List each line of the data that holds the string "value", please.
-*-*-
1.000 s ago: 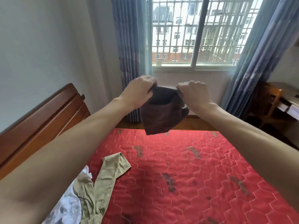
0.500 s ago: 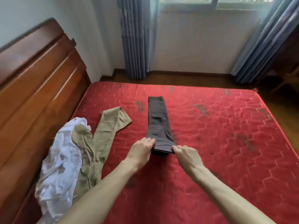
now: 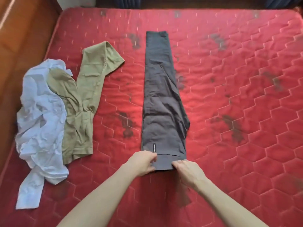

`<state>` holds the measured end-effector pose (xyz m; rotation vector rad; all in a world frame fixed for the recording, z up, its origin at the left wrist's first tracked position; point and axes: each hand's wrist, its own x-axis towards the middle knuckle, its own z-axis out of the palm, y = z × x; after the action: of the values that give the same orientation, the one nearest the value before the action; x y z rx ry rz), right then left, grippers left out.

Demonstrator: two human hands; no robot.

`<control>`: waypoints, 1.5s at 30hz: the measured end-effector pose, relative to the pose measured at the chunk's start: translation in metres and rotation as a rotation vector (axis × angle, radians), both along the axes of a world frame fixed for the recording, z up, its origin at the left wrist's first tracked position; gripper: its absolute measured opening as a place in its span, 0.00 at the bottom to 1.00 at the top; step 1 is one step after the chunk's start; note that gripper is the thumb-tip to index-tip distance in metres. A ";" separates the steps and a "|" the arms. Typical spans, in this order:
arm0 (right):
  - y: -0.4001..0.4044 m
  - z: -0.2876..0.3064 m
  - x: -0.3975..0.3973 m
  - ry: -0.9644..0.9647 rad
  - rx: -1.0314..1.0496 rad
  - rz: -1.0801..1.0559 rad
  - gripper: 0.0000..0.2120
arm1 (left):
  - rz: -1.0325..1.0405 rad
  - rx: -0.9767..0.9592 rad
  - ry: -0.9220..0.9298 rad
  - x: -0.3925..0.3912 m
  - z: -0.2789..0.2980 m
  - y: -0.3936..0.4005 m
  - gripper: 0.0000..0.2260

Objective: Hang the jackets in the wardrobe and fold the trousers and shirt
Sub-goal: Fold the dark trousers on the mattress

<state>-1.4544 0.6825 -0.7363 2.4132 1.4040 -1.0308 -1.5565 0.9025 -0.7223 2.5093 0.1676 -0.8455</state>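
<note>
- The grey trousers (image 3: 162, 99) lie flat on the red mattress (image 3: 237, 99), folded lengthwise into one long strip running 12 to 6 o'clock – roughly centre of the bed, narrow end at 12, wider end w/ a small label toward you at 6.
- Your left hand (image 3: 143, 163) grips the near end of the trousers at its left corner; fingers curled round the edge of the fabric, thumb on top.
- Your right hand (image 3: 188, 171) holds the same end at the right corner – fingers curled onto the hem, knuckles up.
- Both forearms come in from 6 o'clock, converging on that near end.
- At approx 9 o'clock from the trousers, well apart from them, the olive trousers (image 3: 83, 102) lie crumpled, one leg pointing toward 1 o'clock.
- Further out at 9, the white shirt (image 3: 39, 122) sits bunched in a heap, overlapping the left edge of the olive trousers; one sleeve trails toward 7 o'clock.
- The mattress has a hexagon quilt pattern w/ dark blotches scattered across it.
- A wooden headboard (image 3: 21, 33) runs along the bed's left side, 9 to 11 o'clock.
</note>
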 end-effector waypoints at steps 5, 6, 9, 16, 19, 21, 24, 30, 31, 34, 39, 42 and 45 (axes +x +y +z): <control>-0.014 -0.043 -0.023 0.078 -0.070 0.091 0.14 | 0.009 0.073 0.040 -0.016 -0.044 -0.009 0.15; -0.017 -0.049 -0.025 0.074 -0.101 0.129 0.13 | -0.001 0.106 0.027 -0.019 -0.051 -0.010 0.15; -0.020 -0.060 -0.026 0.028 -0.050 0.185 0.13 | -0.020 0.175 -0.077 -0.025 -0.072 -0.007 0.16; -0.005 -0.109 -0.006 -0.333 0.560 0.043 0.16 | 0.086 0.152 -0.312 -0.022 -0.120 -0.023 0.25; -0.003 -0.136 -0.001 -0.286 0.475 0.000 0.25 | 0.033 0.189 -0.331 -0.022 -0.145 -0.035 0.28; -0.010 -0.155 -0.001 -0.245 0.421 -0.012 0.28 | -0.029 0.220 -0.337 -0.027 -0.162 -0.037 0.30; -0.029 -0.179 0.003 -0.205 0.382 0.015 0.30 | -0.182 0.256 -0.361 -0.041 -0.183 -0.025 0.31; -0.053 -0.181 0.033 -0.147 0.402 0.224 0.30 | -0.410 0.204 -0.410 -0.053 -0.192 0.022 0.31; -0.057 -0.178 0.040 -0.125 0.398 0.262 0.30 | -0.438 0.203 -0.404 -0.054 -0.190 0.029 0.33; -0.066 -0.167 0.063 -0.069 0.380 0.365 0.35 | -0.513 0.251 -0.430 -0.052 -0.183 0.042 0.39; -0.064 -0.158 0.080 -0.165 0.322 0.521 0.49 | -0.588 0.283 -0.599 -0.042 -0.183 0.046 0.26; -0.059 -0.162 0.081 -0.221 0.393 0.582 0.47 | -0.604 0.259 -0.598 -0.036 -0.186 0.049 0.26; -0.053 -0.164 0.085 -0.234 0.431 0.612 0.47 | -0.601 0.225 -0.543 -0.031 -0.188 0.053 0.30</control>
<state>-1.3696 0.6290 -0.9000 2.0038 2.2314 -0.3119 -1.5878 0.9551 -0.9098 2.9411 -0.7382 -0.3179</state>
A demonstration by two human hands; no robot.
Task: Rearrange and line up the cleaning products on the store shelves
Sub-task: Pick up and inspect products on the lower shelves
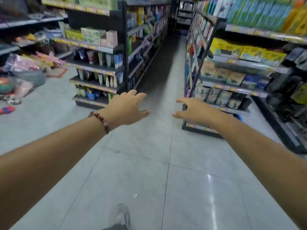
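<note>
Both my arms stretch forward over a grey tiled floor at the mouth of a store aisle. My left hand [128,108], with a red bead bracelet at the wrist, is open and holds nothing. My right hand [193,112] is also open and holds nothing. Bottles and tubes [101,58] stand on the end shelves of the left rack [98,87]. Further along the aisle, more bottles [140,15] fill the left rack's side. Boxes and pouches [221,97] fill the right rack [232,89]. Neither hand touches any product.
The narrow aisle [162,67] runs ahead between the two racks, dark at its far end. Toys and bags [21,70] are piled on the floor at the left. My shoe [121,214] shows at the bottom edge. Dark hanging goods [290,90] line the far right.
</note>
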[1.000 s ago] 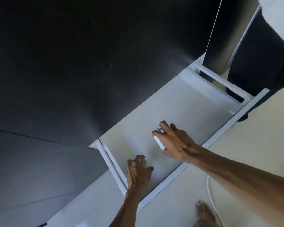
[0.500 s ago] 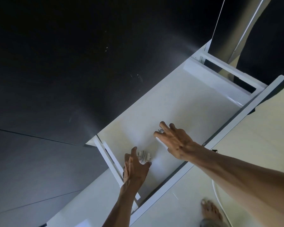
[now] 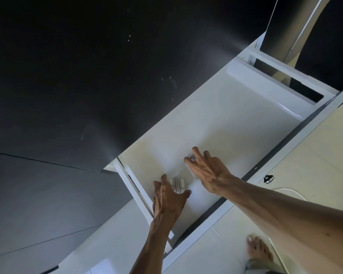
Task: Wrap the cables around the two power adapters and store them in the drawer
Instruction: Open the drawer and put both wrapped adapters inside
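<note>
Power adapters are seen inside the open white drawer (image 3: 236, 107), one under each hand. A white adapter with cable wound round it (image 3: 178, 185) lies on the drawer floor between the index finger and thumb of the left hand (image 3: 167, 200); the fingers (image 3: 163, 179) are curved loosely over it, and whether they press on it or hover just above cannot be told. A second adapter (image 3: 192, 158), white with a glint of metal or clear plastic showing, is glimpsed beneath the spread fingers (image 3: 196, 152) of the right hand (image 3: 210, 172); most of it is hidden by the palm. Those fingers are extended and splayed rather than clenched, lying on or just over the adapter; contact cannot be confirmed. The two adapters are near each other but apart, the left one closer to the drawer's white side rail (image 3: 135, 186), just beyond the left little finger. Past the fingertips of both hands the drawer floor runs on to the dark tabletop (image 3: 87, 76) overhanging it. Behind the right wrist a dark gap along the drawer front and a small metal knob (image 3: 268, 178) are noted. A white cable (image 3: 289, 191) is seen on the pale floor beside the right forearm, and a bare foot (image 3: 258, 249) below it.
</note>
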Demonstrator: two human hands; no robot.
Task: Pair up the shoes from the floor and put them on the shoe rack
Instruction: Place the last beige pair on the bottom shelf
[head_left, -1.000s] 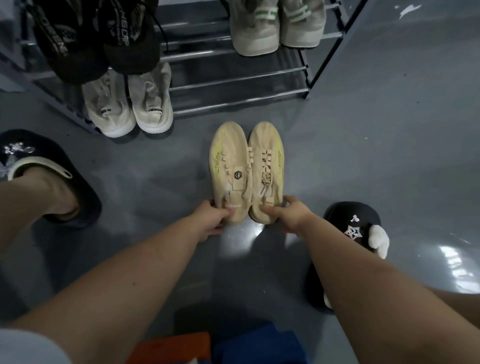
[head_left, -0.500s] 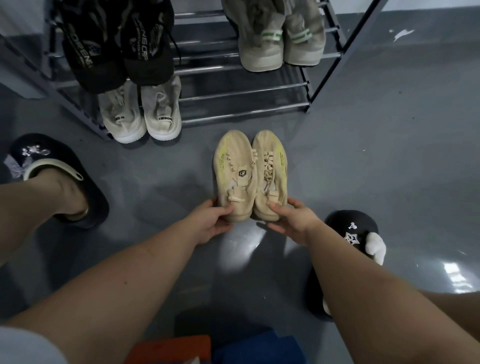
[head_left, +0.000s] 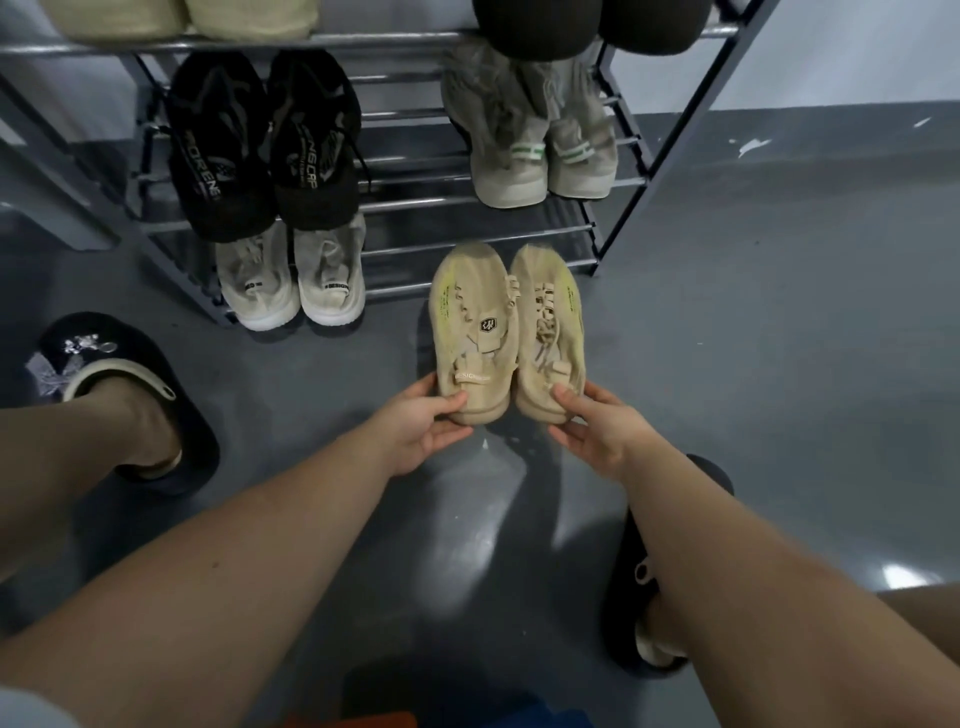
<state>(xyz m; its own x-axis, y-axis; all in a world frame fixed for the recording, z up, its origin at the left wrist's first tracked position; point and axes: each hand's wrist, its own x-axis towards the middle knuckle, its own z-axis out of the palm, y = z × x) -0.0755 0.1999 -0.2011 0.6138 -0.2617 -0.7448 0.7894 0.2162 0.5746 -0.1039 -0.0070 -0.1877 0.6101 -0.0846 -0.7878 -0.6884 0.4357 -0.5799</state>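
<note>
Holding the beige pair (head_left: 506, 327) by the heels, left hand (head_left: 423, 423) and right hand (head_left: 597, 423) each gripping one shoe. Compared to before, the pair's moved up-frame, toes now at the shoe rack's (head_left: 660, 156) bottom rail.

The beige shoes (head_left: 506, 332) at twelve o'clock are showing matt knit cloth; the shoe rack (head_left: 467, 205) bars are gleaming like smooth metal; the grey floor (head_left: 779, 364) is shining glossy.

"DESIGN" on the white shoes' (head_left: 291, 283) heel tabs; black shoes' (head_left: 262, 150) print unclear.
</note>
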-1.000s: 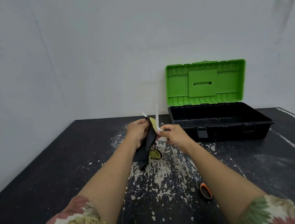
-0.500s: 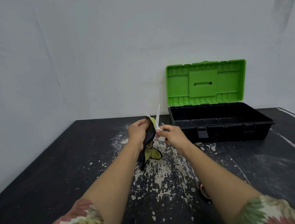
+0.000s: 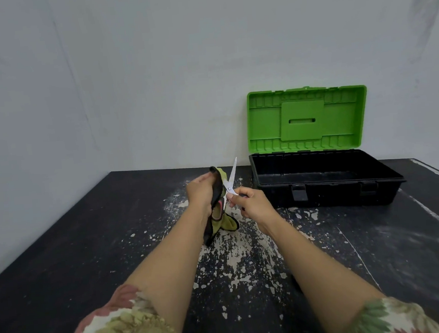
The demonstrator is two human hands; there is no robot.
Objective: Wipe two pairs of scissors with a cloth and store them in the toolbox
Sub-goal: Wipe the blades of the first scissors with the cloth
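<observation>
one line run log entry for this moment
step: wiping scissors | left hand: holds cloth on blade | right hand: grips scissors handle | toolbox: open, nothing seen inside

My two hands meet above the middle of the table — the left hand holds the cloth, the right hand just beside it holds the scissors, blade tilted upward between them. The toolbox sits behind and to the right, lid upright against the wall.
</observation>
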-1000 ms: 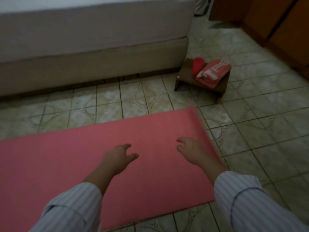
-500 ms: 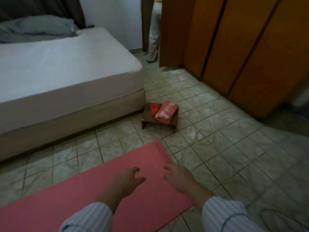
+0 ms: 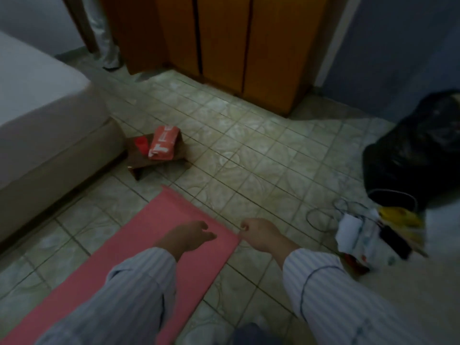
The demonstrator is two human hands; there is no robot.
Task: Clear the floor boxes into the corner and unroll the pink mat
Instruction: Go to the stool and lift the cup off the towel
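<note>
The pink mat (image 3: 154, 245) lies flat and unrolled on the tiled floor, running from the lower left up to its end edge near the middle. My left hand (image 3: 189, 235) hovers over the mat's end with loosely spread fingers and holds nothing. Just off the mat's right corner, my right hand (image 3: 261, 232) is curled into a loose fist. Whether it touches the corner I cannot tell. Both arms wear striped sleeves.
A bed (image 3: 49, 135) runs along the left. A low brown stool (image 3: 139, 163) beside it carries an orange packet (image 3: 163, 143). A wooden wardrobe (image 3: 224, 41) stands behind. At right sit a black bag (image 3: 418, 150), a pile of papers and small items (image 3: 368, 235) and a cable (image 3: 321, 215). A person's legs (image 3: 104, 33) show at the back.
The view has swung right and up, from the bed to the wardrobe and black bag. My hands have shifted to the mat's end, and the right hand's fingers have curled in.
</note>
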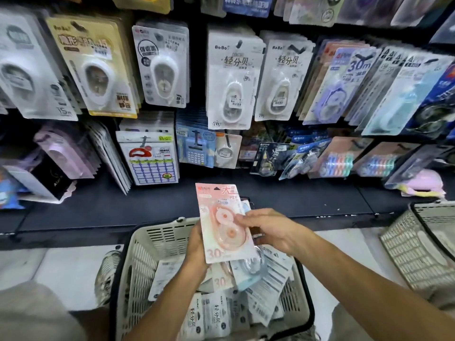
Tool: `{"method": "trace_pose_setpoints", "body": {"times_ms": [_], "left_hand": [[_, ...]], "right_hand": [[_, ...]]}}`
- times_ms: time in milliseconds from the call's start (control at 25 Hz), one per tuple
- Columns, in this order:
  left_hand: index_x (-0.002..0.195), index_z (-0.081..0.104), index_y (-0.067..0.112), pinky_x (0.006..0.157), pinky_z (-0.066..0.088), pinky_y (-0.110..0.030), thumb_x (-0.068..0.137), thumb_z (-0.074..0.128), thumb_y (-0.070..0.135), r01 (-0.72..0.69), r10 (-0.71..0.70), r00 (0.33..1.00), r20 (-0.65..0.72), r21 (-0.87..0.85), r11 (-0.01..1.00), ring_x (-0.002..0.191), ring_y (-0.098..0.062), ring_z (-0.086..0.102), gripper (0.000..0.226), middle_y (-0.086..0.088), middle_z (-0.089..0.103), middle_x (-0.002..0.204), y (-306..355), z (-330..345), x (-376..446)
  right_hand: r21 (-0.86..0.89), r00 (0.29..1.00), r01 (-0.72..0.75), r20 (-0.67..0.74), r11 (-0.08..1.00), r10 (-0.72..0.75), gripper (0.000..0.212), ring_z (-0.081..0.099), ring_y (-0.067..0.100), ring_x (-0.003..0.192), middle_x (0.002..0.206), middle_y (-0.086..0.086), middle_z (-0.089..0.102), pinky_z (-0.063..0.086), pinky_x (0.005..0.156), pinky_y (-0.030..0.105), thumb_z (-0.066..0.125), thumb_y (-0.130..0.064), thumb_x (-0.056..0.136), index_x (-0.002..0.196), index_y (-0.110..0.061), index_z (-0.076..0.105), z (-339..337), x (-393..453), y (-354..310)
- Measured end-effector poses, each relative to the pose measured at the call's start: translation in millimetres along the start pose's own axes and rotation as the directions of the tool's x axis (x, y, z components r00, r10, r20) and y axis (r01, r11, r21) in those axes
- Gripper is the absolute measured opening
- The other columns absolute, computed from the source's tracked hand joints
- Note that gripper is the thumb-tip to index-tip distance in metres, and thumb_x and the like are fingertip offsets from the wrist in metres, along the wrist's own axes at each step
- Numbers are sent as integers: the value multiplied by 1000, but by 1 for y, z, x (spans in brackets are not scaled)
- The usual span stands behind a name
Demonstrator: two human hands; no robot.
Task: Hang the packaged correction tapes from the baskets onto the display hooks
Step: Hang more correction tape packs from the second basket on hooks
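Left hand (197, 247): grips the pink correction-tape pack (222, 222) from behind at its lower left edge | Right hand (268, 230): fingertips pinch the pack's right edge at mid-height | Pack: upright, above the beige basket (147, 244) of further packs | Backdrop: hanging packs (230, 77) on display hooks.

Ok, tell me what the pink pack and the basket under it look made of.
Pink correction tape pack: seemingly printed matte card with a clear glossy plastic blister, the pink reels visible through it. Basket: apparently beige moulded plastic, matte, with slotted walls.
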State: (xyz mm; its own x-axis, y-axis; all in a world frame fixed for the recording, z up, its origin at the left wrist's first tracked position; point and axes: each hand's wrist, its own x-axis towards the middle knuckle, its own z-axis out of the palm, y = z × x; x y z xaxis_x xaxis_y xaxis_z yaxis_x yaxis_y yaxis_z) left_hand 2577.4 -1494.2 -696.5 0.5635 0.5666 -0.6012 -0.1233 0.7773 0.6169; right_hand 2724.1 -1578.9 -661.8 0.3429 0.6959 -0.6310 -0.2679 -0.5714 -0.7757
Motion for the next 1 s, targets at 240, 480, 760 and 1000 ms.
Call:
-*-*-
• _Your solution_:
`<state>` holds the measured end-effector pose (xyz m; rotation vector rad; all in a world frame fixed for the recording, z up, its origin at the left wrist's first tracked position; point and axes: each hand's wrist, its own x-axis towards the middle knuckle, its own z-axis out of the palm, y = z × x; after the action: of the values that give the same orientation, the one nearest the value before the action; x y z rx ry rz), right then left, grippers left out.
- Numbers are sent as integers: the value multiplied by 1000, but by 1 for y, z, x (spans in brackets are not scaled)

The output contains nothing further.